I refreshed the page. Tried to plus 1 your comment just above. Same result: no plus 1 and “You’ve already voted for this comment.” And more info. — when I refreshed, the page took extraordinarily long to refresh (a copy being sent to someone to peruse, perhaps?).

And it is ONLY when “AlanJ” is the troll. Hm.

Well, not a BIG deal. Just felt like saying something about it, this time.

Reply to  Janice Moore
November 1, 2023 1:52 pm

Well thank you for liking what I wrote Janice, much appreciated.
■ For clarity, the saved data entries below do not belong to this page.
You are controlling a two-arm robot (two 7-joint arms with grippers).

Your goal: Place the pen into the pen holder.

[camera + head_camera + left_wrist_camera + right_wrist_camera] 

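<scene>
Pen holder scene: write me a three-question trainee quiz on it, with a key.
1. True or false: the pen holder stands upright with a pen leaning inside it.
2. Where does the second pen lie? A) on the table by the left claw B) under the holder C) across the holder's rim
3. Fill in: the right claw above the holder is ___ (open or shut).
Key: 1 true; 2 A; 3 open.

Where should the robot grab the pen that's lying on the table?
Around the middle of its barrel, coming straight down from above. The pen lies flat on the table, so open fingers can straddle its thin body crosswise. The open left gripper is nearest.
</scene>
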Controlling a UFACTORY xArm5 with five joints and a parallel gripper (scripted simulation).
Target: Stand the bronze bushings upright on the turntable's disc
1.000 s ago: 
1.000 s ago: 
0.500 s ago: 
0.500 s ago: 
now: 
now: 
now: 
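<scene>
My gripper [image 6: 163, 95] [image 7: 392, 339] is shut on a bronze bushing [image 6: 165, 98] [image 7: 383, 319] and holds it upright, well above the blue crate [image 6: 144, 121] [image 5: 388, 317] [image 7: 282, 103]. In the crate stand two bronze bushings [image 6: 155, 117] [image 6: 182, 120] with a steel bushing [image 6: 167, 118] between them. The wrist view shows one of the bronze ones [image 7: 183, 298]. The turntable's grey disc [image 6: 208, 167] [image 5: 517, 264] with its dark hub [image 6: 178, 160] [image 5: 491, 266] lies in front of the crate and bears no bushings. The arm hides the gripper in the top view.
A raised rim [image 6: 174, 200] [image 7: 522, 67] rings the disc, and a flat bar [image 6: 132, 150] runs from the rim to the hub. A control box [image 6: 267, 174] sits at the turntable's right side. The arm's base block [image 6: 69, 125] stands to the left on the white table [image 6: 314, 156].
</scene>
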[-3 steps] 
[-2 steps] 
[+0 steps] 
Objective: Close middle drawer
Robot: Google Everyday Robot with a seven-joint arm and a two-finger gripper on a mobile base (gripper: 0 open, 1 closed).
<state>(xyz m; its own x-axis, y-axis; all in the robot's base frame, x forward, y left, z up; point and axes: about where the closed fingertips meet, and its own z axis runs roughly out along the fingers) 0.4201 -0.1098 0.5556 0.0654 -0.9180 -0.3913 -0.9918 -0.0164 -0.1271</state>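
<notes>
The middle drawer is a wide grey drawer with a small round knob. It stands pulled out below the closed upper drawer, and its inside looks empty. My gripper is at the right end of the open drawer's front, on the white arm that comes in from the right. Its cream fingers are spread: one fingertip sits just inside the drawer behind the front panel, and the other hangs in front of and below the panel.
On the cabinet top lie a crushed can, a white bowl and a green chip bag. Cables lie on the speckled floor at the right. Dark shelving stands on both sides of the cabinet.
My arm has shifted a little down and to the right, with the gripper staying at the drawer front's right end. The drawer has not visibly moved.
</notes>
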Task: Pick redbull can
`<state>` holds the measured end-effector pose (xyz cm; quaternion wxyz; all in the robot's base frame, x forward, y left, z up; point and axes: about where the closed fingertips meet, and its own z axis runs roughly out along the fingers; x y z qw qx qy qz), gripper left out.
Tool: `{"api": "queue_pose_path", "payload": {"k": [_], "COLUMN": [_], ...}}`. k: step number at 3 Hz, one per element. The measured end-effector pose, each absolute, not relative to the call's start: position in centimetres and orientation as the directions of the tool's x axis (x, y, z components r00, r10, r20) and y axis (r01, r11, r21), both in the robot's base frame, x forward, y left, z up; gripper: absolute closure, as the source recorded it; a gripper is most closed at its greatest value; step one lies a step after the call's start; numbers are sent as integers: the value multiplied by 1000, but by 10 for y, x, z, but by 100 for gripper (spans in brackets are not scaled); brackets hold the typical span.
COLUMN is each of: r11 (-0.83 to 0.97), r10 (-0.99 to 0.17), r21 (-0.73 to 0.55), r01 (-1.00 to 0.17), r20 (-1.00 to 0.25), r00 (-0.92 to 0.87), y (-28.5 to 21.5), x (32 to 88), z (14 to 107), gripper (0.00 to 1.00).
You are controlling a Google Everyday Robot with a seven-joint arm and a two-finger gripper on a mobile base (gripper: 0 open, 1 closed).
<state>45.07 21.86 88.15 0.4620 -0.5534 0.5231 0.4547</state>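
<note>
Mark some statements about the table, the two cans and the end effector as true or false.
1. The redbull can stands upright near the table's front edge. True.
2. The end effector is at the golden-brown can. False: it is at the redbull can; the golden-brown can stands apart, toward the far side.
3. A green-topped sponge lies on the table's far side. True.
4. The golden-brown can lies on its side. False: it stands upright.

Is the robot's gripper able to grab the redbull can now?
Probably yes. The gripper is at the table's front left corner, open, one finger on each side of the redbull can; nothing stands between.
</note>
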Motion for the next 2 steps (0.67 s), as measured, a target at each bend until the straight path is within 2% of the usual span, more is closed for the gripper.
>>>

Apart from that though I’m all out of ideas – ask one of the mods to check the site to see if there’s something iffy going on?

Reply to  Richard Page
November 1, 2023 3:20 pm

WordPress works in mysterious ways.. sometimes updates the like counter, sometimes doesn’t.. sometimes seems to have a delay.

Wouldn’t sweat it too much ! 🙂

Reply to  Richard Page
November 1, 2023 3:17 pm

Access to computers with different IP addresses/ ISP providers…

… same person can down-vote a few times.

Reply to  AlanJ
November 1, 2023 11:56 am

As usual from AnalJ.. unable to do anything but whinge because he doesn’t like the reality.

Do you really think CONcensus is any part of “science”.. ?

Especially when that CONsensus is utterly FAKE anyway.

Do you really think the Linus paper should EVER have passed anything by propaganda review. !

wh
Reply to  bnice2000
November 1, 2023 3:06 pm

Is it possible that he’s a troll?

Reply to  wh
November 1, 2023 3:15 pm

Or a complete anti-science moron, that likes to whinge mindlessly about irrelevancies.

No scientist with any self-worth would ever waste its time pretending to support a CON-sensus propaganda paper.

MarkW
Reply to  AlanJ
November 1, 2023 12:48 pm

As always, AlanJ won’t even bother to look at any of the posts, he’ll just assume he already knows what everyone is going to say, and that’s good enough for him.

George Daddis
November 2, 2023 4:11 pm

My recollection was that the Cook/Lewendowsky study suffered from the same bad assumptions and process (aside from the absurd “crowd” sourcing of reviewers drafted from an alarmist site).